▶ [ACTIVITY]: One part of the entries below is wanted: the lines from the one containing "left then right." through the one containing "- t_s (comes". Write those out exactly and nothing else.

▶ [INPUT DATA]:
# # # # #

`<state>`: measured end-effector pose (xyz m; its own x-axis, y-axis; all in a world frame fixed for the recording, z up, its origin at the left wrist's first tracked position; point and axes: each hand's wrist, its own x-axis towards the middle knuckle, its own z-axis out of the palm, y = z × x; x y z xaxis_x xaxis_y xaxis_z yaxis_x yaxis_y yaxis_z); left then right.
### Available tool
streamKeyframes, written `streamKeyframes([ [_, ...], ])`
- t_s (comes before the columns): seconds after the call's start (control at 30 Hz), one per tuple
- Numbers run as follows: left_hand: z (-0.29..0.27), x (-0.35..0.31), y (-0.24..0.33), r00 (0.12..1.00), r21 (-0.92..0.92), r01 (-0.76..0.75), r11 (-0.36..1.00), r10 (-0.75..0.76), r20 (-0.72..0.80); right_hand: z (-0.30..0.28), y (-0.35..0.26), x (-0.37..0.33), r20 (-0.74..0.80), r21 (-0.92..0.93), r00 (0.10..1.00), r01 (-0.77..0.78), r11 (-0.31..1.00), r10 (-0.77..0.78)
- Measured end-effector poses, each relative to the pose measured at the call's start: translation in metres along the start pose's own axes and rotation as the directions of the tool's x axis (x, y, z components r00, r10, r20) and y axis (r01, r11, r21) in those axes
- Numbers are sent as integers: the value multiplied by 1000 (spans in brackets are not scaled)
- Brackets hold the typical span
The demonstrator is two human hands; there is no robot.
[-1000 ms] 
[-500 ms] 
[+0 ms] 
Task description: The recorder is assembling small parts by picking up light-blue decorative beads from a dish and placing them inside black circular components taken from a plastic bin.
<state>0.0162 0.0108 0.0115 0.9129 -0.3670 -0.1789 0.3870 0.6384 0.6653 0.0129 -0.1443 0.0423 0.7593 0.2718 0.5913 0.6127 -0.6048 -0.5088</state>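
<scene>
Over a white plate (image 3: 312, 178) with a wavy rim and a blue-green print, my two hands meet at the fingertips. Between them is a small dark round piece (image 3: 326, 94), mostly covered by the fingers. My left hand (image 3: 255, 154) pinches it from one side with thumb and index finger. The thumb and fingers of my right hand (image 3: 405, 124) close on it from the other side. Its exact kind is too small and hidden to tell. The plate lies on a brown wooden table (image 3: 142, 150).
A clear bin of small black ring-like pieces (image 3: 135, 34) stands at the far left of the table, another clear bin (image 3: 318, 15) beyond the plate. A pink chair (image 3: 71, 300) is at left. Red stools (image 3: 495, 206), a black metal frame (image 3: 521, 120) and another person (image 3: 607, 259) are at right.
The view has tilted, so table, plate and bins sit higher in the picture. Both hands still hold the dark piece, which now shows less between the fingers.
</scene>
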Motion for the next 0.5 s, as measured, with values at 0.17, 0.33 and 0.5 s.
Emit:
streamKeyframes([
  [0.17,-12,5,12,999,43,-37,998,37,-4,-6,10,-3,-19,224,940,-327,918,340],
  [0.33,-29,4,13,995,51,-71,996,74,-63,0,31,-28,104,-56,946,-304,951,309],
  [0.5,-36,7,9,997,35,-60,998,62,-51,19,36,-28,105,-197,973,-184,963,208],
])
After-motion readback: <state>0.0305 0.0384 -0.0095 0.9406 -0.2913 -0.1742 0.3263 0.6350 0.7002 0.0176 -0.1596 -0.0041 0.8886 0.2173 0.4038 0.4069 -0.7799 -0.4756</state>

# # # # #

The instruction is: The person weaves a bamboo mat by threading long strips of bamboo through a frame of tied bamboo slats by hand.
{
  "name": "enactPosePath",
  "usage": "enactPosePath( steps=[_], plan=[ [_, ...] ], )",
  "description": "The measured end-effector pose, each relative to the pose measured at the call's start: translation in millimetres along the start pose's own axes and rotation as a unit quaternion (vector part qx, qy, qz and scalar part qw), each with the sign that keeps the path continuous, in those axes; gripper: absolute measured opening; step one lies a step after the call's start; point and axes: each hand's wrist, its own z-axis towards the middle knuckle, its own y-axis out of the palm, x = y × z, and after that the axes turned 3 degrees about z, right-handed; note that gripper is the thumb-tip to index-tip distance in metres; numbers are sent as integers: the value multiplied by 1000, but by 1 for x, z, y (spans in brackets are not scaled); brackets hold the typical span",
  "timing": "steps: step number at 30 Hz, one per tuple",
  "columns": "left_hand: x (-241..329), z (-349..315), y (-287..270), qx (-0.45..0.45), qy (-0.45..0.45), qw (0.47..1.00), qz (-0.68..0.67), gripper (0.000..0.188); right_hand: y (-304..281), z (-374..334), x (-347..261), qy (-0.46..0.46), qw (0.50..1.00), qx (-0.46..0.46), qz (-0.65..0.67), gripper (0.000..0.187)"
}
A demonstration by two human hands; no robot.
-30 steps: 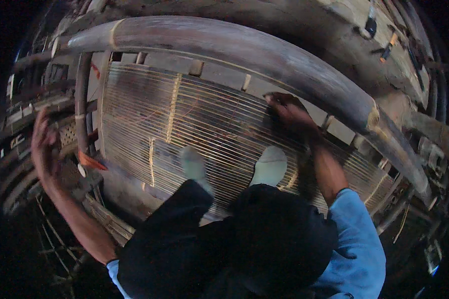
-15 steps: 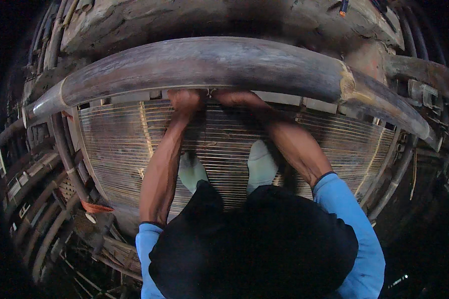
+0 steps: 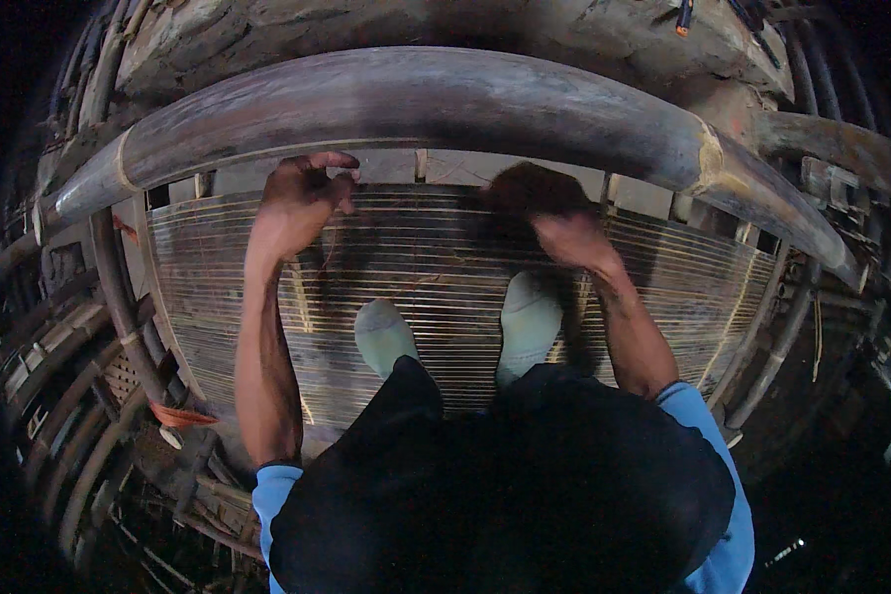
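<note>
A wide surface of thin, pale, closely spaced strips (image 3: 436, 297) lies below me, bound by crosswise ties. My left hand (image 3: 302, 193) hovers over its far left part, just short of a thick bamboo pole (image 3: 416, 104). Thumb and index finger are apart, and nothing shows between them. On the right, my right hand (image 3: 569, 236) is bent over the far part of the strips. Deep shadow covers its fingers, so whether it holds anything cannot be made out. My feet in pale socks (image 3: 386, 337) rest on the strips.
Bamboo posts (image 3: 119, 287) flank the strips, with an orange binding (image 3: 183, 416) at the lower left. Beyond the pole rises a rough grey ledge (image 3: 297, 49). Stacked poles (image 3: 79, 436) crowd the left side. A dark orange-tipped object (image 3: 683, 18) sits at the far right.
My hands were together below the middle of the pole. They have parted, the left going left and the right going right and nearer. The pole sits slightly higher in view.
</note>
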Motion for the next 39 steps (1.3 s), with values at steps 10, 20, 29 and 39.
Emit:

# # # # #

▶ [ANSWER BELOW]:
`<state>`: measured end-effector pose (xyz m; its own x-axis, y-axis; all in a world frame fixed for the recording, z up, its origin at the left wrist's first tracked position; point and axes: each hand's wrist, its own x-axis towards the middle knuckle, its own z-axis out of the palm, y = z × x; x y z xaxis_x xaxis_y xaxis_z yaxis_x yaxis_y yaxis_z); left then right.
### Available tool
streamKeyframes, written `streamKeyframes([ [_, ...], ])`
- t_s (comes before the columns): seconds after the call's start (control at 30 Hz), one per tuple

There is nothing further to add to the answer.